Une action qui survient après le débrayage du 14 février dernier et qui a été jugé positif par les protestataires qui se sont réunis aujourd’hui au siège de l’UNPEF à Alger.

L’Intersyndicale compte, à cet effet, maintenir la pression sur le gouvernement jusqu’à satisfaction de ses revendications relatives, par exemple, à la suppression de la retraite anticipée et sans condition d’âge, le projet du code du travail et certains dispositions relatifs aux statuts de l’enseignant.

Les syndicats autonomes dénoncent également la dégradation du pouvoir d’achat et réclament la révision du régime indemnitaire et de la grille indiciaire des traitements des fonctionnaires.

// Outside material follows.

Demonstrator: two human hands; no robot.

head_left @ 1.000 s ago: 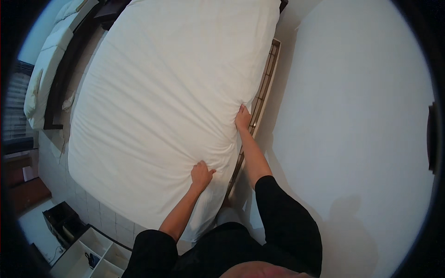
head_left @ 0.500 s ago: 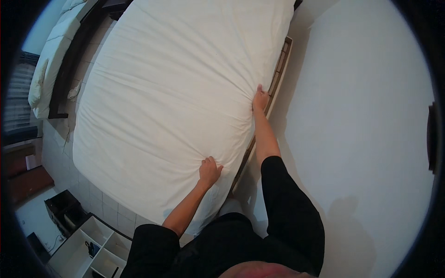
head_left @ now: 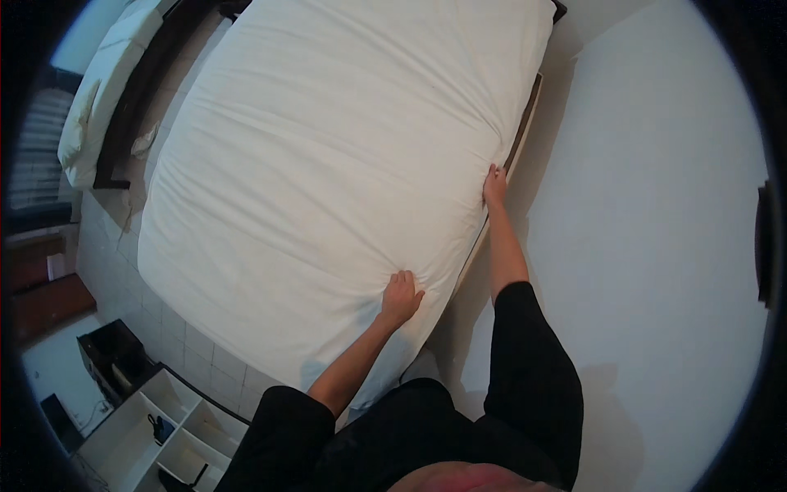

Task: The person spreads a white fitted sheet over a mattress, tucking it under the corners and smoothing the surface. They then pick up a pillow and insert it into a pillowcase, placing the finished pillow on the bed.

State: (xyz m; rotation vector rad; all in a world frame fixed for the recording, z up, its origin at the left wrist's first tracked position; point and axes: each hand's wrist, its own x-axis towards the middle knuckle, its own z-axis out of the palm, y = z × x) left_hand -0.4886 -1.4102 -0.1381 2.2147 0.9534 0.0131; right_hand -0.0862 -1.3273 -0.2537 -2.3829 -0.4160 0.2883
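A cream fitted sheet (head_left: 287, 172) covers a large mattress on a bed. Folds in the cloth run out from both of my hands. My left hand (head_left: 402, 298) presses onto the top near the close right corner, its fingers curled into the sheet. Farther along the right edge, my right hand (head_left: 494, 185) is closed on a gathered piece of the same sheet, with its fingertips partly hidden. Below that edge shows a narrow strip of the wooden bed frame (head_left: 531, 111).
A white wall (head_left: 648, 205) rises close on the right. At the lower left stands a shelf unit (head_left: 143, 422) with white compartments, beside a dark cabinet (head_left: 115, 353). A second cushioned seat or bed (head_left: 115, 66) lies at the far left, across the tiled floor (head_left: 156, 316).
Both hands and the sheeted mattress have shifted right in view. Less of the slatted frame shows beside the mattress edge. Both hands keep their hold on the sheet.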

Par ailleurs, les représentants des travailleurs qui étaient présents à la réunion d’aujourd’hui ont tenu à protester contre la radiation des enseignants grévistes du CNAPESTE, en grève depuis le 30 janvier dernier, et les ponctions opérés sur les salaires de ces derniers ainsi que sur ceux des médecins résidents en grève depuis le mois de décembre. En dernier lieu, l’Intersyndicale a tenu à relever «l’absence de dialogue» de la part du gouvernement.

Si, pour l’instant, cette coalition de syndicats opte pour des grèves d’un jour, il est fort à parier qu’elle se dirigera, dans l’avenir, vers un débrayage illimité, si jamais les choses n’évoluent pas «positivement».